[Test proxy] Update troubleshooting guide, link to it in failure messages (#42555)

mccoyp · web-flow · commit b54bba9af044 · 2025-08-22T11:25:11.000-07:00
diff --git a/doc/dev/test_proxy_troubleshooting.md b/doc/dev/test_proxy_troubleshooting.md
@@ -7,21 +7,22 @@ GitHub repository, but this isn't necessary to read for Python testing.
 
 ## Table of contents
 
-- [Guide for test proxy troubleshooting](#guide-for-test-proxy-troubleshooting)
-  - [Table of contents](#table-of-contents)
-  - [Debugging tip](#debugging-tip)
-  - [Test collection failure](#test-collection-failure)
-  - [Errors in tests using resource preparers](#errors-in-tests-using-resource-preparers)
-  - [Test failure during `record/start` or `playback/start` requests](#test-failure-during-recordstart-or-playbackstart-requests)
-  - [Playback failures from body matching errors](#playback-failures-from-body-matching-errors)
-  - [Playback failures from inconsistent line breaks](#playback-failures-from-inconsistent-line-breaks)
-  - [Playback failures from URL mismatches](#playback-failures-from-url-mismatches)
-  - [Recordings not being produced](#recordings-not-being-produced)
-  - [ConnectionError during tests](#connectionerror-during-tests)
-  - [Different error than expected when using proxy](#different-error-than-expected-when-using-proxy)
-  - [Test setup failure in test pipeline](#test-setup-failure-in-test-pipeline)
-  - [Fixture not found error](#fixture-not-found-error)
-  - [PermissionError during startup](#permissionerror-during-startup)
+- [Debugging tip](#debugging-tip)
+- [ServiceRequestError: Cannot connect to host](#servicerequesterror-cannot-connect-to-host)
+- [ResourceNotFoundError: Playback failure](#resourcenotfounderror-playback-failure)
+- [Test collection failure](#test-collection-failure)

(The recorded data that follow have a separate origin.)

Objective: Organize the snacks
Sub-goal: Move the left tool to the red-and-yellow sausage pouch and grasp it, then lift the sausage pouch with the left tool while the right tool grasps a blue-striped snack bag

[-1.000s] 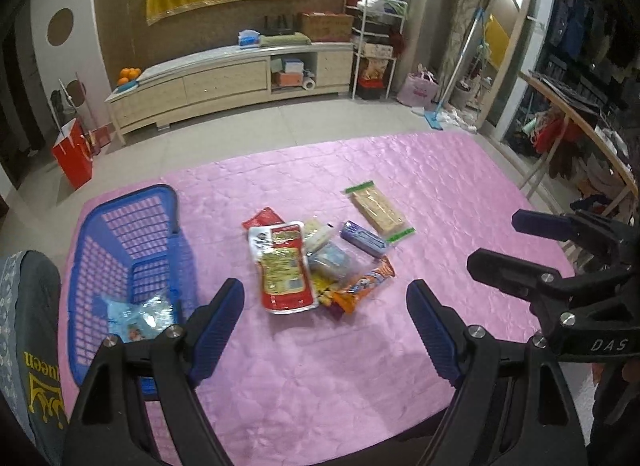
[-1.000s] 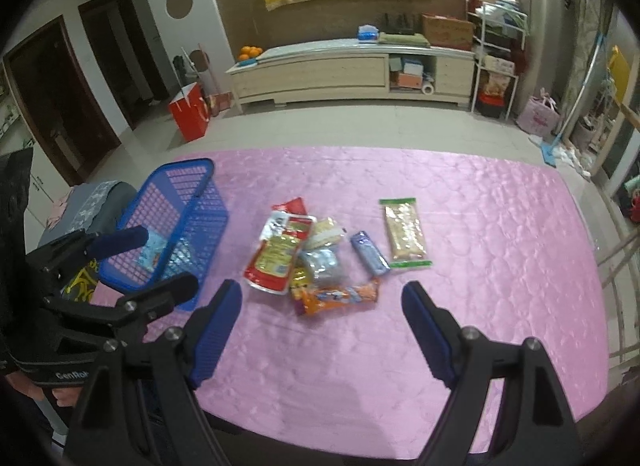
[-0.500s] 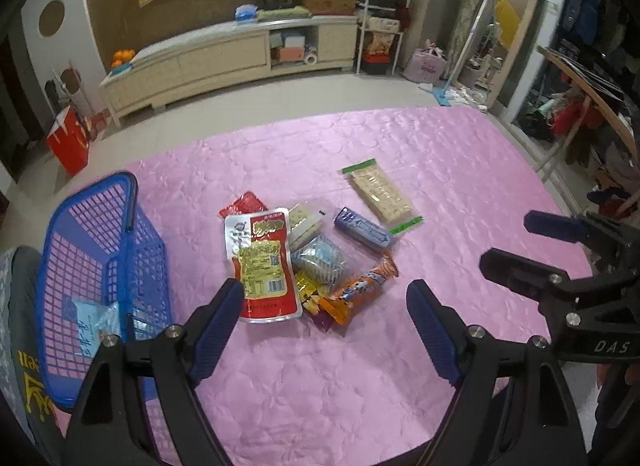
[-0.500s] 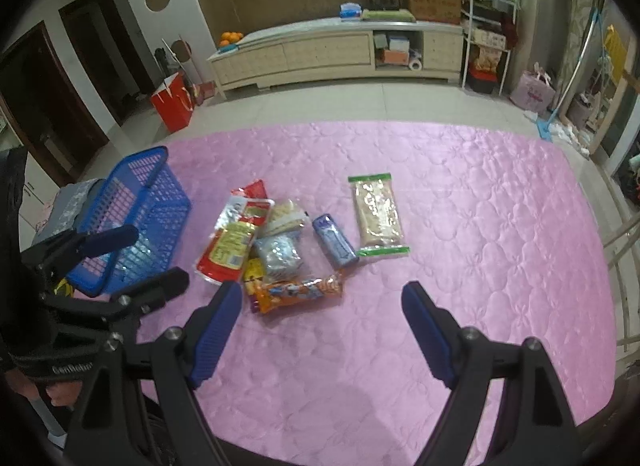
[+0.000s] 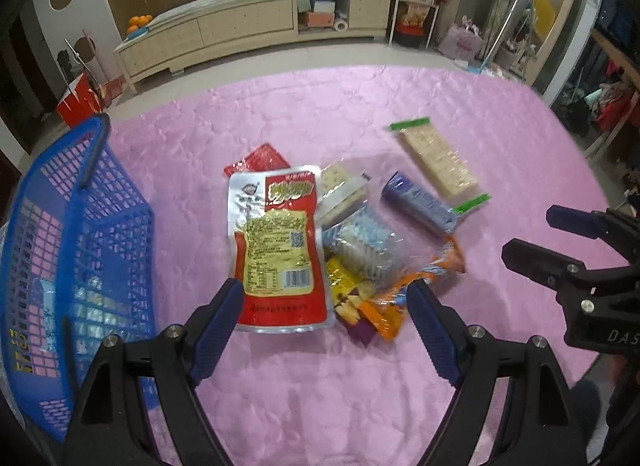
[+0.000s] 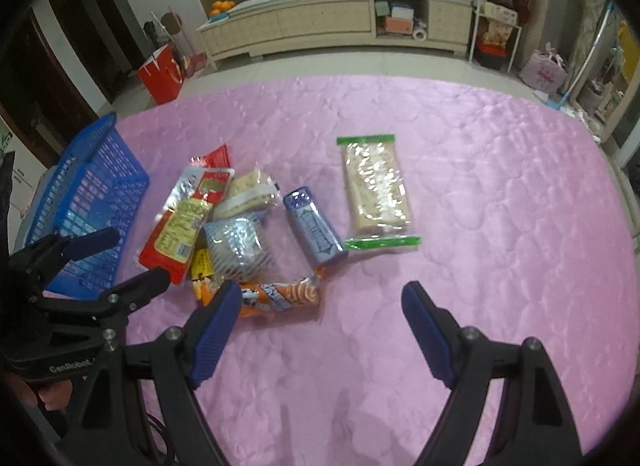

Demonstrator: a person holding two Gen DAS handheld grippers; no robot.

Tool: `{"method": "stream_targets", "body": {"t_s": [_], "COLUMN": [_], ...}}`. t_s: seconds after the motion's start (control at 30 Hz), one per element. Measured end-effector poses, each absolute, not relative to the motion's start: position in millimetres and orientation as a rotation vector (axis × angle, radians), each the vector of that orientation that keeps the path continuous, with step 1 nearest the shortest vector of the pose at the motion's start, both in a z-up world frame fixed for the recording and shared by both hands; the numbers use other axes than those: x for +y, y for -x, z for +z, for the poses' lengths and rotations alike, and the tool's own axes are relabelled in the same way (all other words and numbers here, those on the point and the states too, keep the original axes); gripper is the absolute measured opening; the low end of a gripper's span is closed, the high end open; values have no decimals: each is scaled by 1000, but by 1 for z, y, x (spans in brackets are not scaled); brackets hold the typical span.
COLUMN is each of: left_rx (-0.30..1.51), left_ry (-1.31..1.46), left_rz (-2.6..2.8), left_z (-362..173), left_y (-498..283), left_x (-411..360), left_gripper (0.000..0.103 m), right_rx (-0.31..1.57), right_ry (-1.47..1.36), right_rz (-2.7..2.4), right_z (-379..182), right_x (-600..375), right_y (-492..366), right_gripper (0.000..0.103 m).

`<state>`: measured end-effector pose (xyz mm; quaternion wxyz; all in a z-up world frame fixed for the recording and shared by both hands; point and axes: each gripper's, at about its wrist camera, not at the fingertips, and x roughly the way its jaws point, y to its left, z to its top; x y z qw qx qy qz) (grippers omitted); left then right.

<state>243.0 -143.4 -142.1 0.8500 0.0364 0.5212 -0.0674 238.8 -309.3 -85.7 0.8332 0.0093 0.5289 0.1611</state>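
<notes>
Hovering low over the pink cloth (image 5: 320, 406), your left tongs (image 5: 326, 312) stand wide with nothing between the pads, tips just short of the snack pile at twelve o'clock. Your right tongs (image 6: 322, 316) are equally wide and empty; the left pad overlaps the orange wrapper (image 6: 280, 296) in that view, though you cannot tell whether it touches.

Both tools have dropped closer to the table over the last second, and the snacks now fill more of each view than a second ago. Nothing on the cloth has shifted, so the sorting of this pile has not begun; you look to be closing in for a first pick.

Just beyond the left tips lies the big red pouch (image 5: 278, 250), partly covering a smaller red packet (image 5: 260, 157) at its far end. At one o'clock sit the clear blue-white cracker bag (image 5: 356, 242), a pale biscuit pack (image 5: 340, 185), then the blue bar (image 5: 418, 205), and farthest the long green-ended wafer pack (image 5: 438, 161).

The blue basket (image 5: 80, 201) stands at nine to ten o'clock, apart from the pile, already holding a pale packet (image 5: 86, 306). Probably the pouch goes there next.
</notes>
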Motion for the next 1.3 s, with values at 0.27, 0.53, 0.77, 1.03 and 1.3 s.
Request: {"method": "stream_targets", "body": {"t_s": [0.27,0.53,0.77,1.03,1.3], "left_rx": [1133,1170,1213,1224,1225], "left_ry": [-33,-26,-20,69,40], "left_rz": [-129,-144,-164,-142,-133], "left_z": [-166,-192,-209,-211,-203], "left_y": [-268,-284,-300,-313,-302], "left_x": [-120,-107,-104,-88,-74], "left_gripper": [82,82,82,62,30], "right_rx": [1145,1145,1167,1173,1188], "right_ry": [-5,-3,-26,-37,-21], "right_rz": [364,381,380,387,430], "right_z": [-110,-115,-127,-130,-127], "right_x": [-287,-271,-274,-273,-254], "right_y": [-254,-265,-271,-276,-282], "right_gripper": [85,85,85,85,85]}}
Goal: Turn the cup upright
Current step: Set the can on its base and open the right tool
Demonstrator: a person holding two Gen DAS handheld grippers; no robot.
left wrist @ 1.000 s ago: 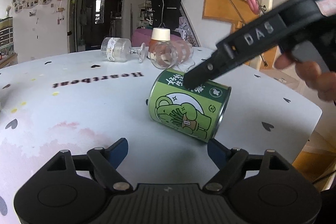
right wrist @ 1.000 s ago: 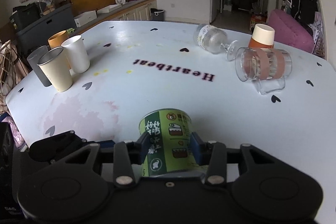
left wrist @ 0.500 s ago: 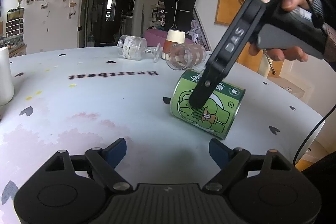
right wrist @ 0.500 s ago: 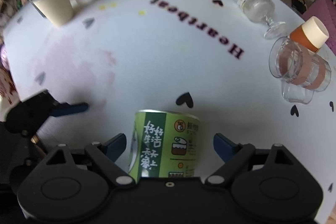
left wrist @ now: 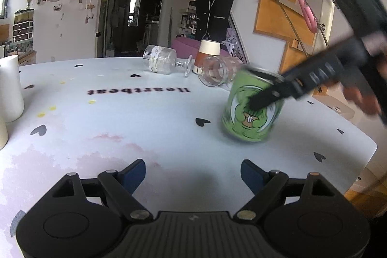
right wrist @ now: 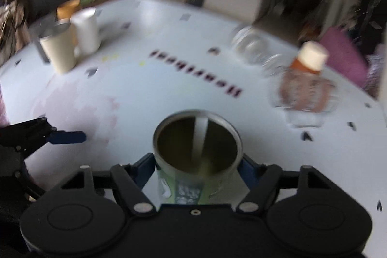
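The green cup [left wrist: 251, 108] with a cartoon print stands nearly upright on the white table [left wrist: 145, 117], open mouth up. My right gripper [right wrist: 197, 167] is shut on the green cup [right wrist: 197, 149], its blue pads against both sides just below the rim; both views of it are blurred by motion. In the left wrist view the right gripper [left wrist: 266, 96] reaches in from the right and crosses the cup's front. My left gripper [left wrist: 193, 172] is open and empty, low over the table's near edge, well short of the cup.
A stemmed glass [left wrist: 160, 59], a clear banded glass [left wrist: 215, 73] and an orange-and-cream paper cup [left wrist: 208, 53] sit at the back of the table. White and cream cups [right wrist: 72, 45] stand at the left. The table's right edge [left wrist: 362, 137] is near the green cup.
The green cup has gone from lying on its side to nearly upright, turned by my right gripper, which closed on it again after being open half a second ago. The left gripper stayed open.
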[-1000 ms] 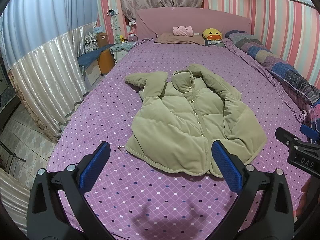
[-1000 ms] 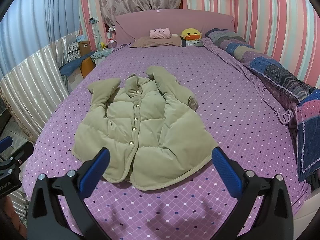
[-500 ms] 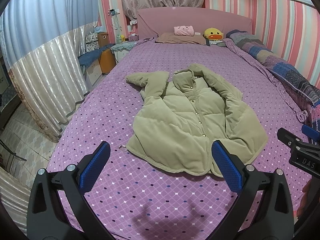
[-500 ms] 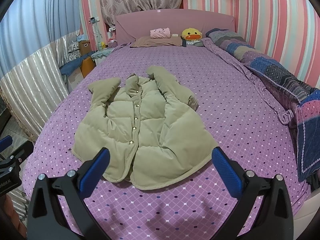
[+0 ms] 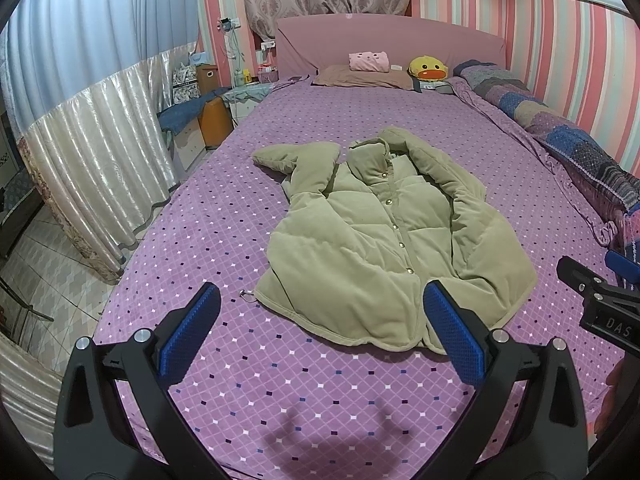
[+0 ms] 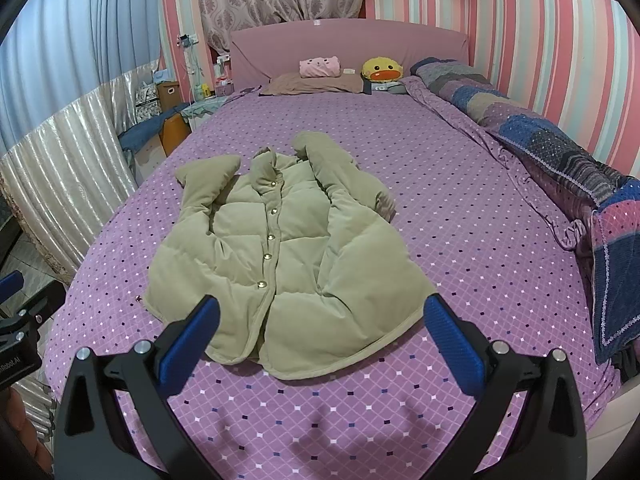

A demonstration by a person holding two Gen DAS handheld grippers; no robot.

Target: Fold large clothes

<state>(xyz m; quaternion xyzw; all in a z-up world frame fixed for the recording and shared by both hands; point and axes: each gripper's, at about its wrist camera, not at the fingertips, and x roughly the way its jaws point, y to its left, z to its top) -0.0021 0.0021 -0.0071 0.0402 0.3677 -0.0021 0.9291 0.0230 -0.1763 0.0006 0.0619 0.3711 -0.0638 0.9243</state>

+- [Errors in tests using resource preparers](#errors-in-tests-using-resource-preparers)
+- [Test failure during `record/start` or `playback/start` requests](#test-failure-during-recordstart-or-playbackstart-requests)
+- [Playback failures from body matching errors](#playback-failures-from-body-matching-errors)
+- [Playback failures from inconsistent line breaks](#playback-failures-from-inconsistent-line-breaks)
+- [Playback failures from URL mismatches](#playback-failures-from-url-mismatches)
+- [Playback failures from inconsistent test values](#playback-failures-from-inconsistent-test-values)
+- [Recordings not being produced](#recordings-not-being-produced)
+- [ConnectionError during tests](#connectionerror-during-tests)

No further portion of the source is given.